===== RAW DATA

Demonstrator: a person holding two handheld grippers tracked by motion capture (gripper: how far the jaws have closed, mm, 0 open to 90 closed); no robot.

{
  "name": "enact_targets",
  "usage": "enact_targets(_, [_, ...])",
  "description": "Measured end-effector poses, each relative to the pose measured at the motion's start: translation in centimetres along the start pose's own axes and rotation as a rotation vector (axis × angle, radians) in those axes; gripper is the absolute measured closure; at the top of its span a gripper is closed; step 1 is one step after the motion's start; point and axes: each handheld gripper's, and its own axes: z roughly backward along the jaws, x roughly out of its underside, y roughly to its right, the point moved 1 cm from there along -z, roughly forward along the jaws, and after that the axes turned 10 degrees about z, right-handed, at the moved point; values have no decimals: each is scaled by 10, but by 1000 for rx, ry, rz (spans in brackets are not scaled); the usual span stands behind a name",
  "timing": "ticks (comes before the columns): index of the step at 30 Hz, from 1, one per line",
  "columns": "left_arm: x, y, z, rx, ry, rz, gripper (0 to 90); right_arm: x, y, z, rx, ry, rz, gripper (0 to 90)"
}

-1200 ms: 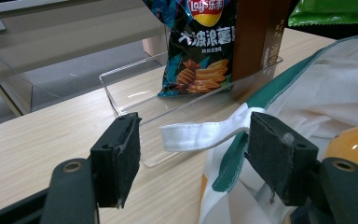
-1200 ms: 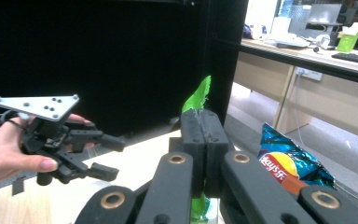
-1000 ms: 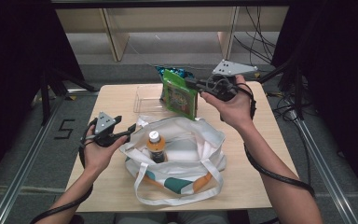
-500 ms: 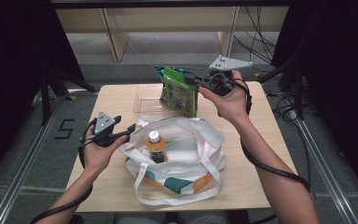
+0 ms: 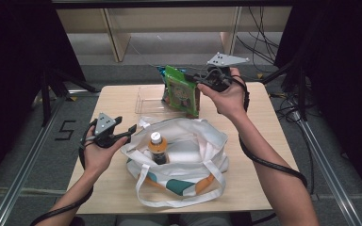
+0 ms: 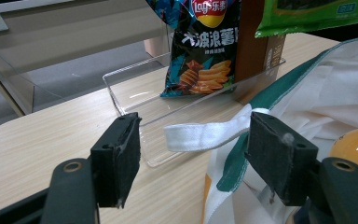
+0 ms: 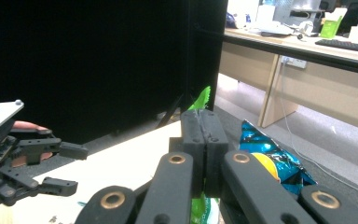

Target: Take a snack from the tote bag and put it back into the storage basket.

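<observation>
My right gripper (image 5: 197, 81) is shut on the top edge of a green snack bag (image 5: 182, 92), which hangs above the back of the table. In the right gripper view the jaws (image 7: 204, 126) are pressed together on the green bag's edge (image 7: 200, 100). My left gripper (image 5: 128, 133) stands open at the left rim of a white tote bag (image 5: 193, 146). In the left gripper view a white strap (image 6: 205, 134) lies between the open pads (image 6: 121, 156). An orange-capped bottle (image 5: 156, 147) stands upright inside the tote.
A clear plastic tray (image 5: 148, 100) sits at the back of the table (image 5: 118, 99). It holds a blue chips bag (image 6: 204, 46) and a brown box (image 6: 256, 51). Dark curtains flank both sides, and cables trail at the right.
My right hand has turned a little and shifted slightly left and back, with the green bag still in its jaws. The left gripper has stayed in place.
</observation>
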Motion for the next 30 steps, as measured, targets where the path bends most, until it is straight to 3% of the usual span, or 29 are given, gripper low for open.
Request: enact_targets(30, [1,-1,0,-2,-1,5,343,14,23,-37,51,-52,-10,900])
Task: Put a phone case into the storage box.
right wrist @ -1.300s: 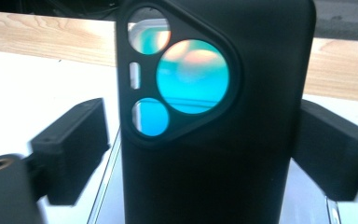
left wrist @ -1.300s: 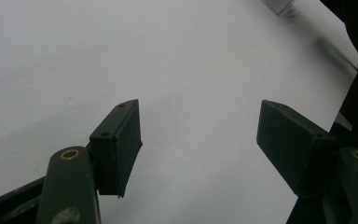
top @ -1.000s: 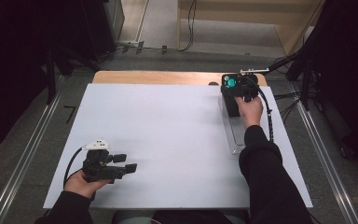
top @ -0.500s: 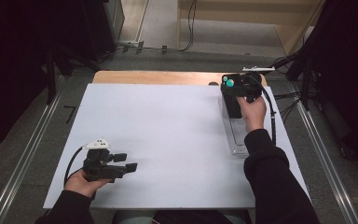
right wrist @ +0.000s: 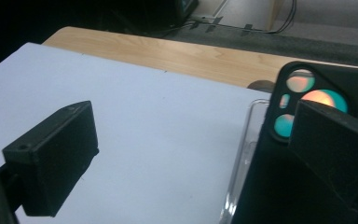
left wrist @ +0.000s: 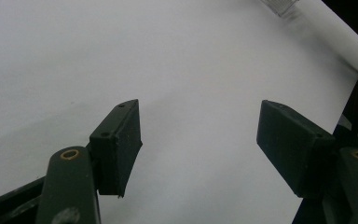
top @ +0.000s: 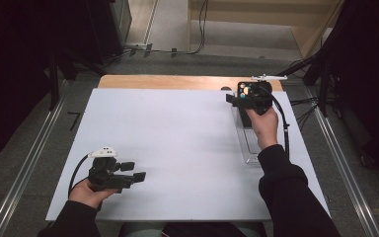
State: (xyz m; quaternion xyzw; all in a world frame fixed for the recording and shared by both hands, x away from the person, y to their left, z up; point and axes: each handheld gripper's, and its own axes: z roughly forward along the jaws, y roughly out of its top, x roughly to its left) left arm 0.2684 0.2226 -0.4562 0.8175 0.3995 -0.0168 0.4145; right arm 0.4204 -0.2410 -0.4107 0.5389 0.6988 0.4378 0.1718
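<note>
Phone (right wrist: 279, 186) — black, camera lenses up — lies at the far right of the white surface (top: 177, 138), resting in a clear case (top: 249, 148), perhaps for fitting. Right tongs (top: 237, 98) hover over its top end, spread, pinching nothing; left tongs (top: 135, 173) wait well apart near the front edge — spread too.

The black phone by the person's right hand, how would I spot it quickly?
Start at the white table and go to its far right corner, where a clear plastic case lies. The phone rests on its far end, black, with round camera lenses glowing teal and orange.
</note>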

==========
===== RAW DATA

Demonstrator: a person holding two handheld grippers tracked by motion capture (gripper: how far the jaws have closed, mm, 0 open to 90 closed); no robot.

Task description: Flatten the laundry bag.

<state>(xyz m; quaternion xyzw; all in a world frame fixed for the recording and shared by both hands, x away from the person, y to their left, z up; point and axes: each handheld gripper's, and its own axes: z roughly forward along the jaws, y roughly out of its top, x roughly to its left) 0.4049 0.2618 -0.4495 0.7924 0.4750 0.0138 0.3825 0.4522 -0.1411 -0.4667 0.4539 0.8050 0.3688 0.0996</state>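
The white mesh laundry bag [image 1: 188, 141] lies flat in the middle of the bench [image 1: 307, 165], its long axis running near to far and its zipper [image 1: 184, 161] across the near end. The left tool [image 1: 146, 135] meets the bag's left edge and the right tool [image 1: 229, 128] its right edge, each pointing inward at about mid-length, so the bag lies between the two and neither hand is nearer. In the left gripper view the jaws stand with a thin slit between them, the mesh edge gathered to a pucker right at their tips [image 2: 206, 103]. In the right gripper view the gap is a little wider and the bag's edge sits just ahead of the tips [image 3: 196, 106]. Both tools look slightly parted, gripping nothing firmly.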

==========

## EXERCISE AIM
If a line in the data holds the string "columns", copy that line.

## RESULT BELOW
  "timing": "ticks (comes before the columns): index of the step at 30 Hz, from 1, one per line",
  "columns": "left_arm: x, y, z, rx, ry, rz, gripper (0 to 90); right_arm: x, y, z, rx, ry, rz, gripper (0 to 90)"

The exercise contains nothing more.